Multi-sensor Learning Enables Information Transfer across Different Sensory Data and Augments Multi-modality Imaging
Lingting Zhu, Yizheng Chen, Lianli Liu, Lei Xing, Lequan Yu
TL;DR
This work addresses the limitation of post hoc fusion in multi-modality imaging by introducing a data-driven multi-sensor learning (MSL) framework that enables inter-modality information transfer between CT and MRI. The core approach combines physics-informed encoders, a cross-domain transformer to extract intra- and inter-modality features, and a conditional decoder with a tunable hybridization parameter $\lambda$ to produce a continuum of MSL images, including CT- and MRI-dominant outputs or mixtures. Key contributions include demonstrating that crossover inter-modality information improves image quality for both CT and MRI, enabling synthesis of a missing modality from sparse data, and enabling locally tunable contrast via spatial maps $\hat{\lambda}$, with robust performance on sparse sampling and domain shifts.

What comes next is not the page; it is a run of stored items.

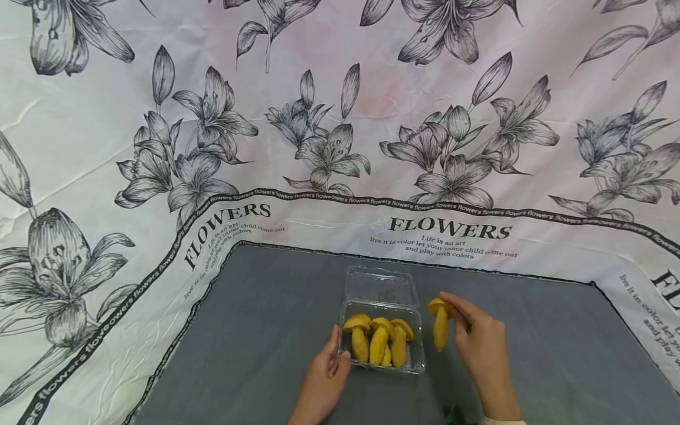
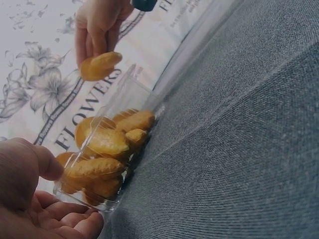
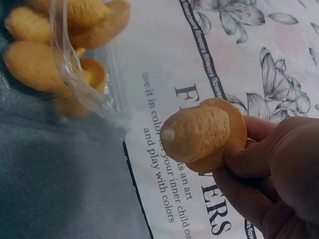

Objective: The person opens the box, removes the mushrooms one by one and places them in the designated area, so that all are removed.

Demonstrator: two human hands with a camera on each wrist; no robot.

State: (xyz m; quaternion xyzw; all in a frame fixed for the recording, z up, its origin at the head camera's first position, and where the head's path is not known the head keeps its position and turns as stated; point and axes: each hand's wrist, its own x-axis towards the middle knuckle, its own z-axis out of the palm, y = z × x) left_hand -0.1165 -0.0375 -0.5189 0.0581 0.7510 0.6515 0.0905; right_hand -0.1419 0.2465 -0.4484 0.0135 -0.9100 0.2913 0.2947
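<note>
A clear plastic clamshell box (image 1: 423, 354) lies with its lid (image 1: 379, 286) folded back, away from the person. Several yellow mushrooms (image 1: 379, 342) lie side by side in its base, caps toward the lid. My left hand (image 1: 323, 378) grips the box's left side, thumb at the near corner and fingers along the wall. Right of the box, my right hand (image 1: 480, 339) pinches one more yellow mushroom (image 1: 440, 324) by its cap, stem pointing down. In the right wrist view that mushroom (image 3: 197, 134) shows its stem end, thumb and fingers at the cap's edge.
The box stands on a grey cloth surface (image 1: 255, 330). Behind and beside it is a white cloth (image 1: 319, 227) printed with flowers and lettering. A small dark green object (image 1: 454, 415) peeks in at the bottom edge near the right wrist.
</note>
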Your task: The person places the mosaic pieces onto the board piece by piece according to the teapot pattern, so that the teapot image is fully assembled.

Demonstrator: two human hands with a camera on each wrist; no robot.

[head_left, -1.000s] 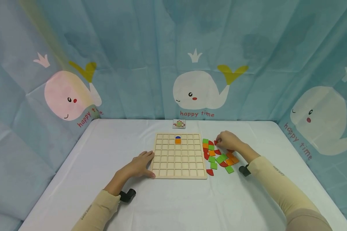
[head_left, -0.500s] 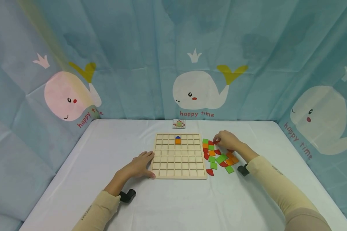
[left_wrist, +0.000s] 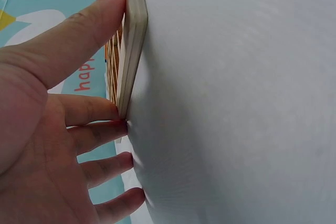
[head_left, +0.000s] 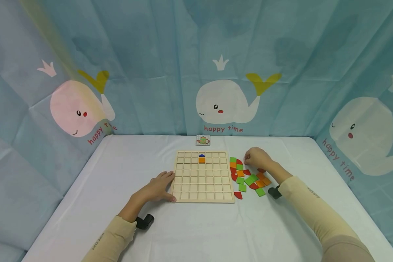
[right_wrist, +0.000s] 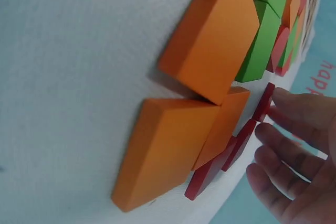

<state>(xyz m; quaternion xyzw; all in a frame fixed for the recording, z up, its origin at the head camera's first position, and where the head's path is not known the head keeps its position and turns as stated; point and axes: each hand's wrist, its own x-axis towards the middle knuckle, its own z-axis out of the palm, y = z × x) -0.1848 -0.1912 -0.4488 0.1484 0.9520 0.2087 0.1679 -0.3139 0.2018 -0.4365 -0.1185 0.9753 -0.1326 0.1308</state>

The results on brain CT-MRI data show strong cross-domain generalization, potential hardware design implications, and broad applicability to other multi-modality imaging tasks beyond CT-MRI.
Abstract
Multi-modality imaging is widely used in clinical practice and biomedical research to gain a comprehensive understanding of an imaging subject. Currently, multi-modality imaging is accomplished by post hoc fusion of independently reconstructed images under the guidance of mutual information or spatially registered hardware, which limits the accuracy and utility of multi-modality imaging. Here, we investigate a data-driven multi-modality imaging (DMI) strategy for synergetic imaging of CT and MRI. We reveal two distinct types of features in multi-modality imaging, namely intra- and inter-modality features, and present a multi-sensor learning (MSL) framework to utilize the crossover inter-modality features for augmented multi-modality imaging. The MSL imaging approach breaks down the boundaries of traditional imaging modalities and allows for optimal hybridization of CT and MRI, which maximizes the use of sensory data. We showcase the effectiveness of our DMI strategy through synergetic CT-MRI brain imaging. The principle of DMI is quite general and holds enormous potential for various DMI applications across disciplines.